A select few universities have found such a wealthy, if unwitting, donor for 2026: the U.S. taxpayer, by way of pork-hungry senators.
Twenty-four senators requested $636 million of earmarks for the universities they attended as students. That’s more than 20% of the $3.7 billion of earmarks requested for universities in the 2026 federal budget, according to Open the Books’ review of congressional disclosures.
The list includes 13 Democrats and 11 Republicans. However, it was Republicans who requested $470 million (74%) of the cash.
The average alma mater earmark request is worth $4.9 million this year. Earmark requests for universities that are not affiliated with a senator were worth only $3 million on average.

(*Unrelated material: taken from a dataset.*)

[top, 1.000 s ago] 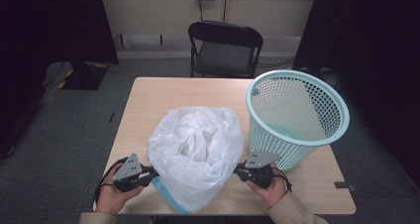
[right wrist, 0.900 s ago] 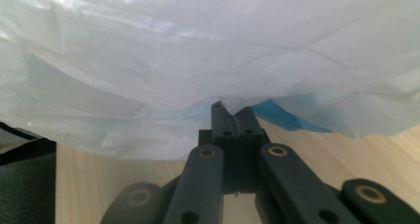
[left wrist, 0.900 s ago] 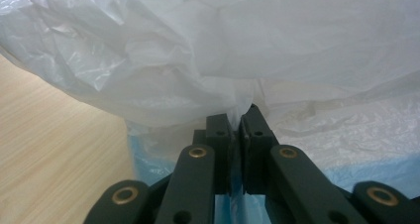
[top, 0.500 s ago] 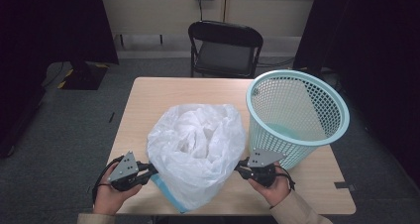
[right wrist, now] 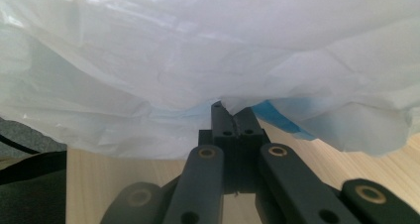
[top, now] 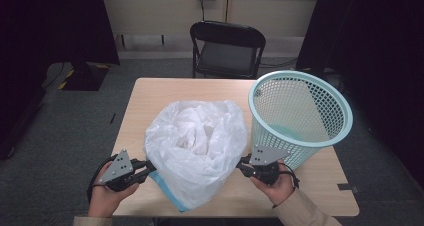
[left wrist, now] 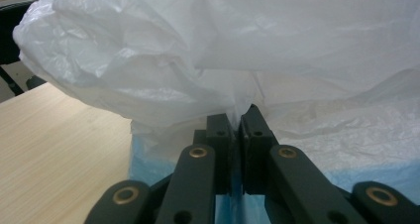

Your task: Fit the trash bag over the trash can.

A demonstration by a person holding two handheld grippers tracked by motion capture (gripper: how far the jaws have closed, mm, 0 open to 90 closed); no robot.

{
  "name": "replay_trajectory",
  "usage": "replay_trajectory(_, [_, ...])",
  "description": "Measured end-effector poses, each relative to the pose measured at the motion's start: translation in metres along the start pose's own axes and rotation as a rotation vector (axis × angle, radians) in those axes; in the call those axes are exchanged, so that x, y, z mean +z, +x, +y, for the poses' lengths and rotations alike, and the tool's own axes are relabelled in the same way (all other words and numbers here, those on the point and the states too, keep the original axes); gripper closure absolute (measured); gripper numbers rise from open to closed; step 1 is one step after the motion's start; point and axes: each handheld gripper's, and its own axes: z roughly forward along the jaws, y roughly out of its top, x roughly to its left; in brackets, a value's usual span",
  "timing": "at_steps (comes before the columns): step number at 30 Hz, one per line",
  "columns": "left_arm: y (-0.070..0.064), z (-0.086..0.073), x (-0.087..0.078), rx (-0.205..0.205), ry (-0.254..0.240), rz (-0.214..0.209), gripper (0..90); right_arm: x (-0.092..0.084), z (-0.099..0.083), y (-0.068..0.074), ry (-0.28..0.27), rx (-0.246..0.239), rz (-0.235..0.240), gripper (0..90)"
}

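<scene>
Nearest the person, at the front edge of the wooden table, each hand holds a gripper against one side of a large white plastic bag. The left gripper sits at the bag's lower left, and in the left gripper view its two black jaws stand pressed together on a fold of the thin plastic, clenched on the film where the white sheet meets a pale blue band. The right gripper sits at the bag's right flank, just in front of the basket; in the right gripper view its jaws are likewise closed tight with the bag's edge pinched between their tips. The bag bulges between the two grippers, crumpled and puffed, its blue-trimmed lower part hanging toward the near table edge. Just beside it to the right stands a light turquoise mesh waste basket, upright on the table, its rim near the bag's right side. Beyond the table's far edge a black folding chair faces the table, on grey carpet.
</scene>
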Motion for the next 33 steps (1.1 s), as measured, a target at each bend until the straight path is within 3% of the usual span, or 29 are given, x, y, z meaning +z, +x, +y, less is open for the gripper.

Not every earmark request will be signed into law. Congress has been discreetly adding and removing earmarks from the proposed budget for weeks, presumably in an effort to appease members who were hesitant to advance the budget out of committee.
Regardless, senators on both sides of the aisle are trying their best to gift federal funds to their old schools.
Sen. Mitch McConnell (R-KY)
University of Kentucky, University of Louisville
7 earmark requests worth $164.9 million
Sen. Jim Justice (R-WV)
Marshall University
9 earmark requests worth $57.5 million
Sen. Patty Murray (D-WA)
Washington State University
2 earmark requests worth $50.9 million
Sen. John Boozman (R-AR)
University of Arkansas-Fayetteville
2 earmark requests worth $4.3 million
Conclusion
The government will shut down on Jan. 31 if Congress cannot agree on a 2026 federal budget. Unfortunately for taxpayers, alma mater earmarks appear to be one of the few items that lawmakers from both parties support.
Rep. Ralph Norman (R-SC) introduced an amendment on Jan. 22 to strike all earmarks from the Labor, Health and Human Services, Education, and Related Agencies bill, calling them “partisan pet projects” that are “outside the core mission” of the bill.
He was unsuccessful. Seventy-six House Republicans joined 215 Democrats in voting to keep the earmarks intact. Another eight Republicans and one Democrat abstained. The results were unsurprising, given that 31 House members secured $131 million for their own alma maters last year.
Each one gets an “F” for fiscal sanity.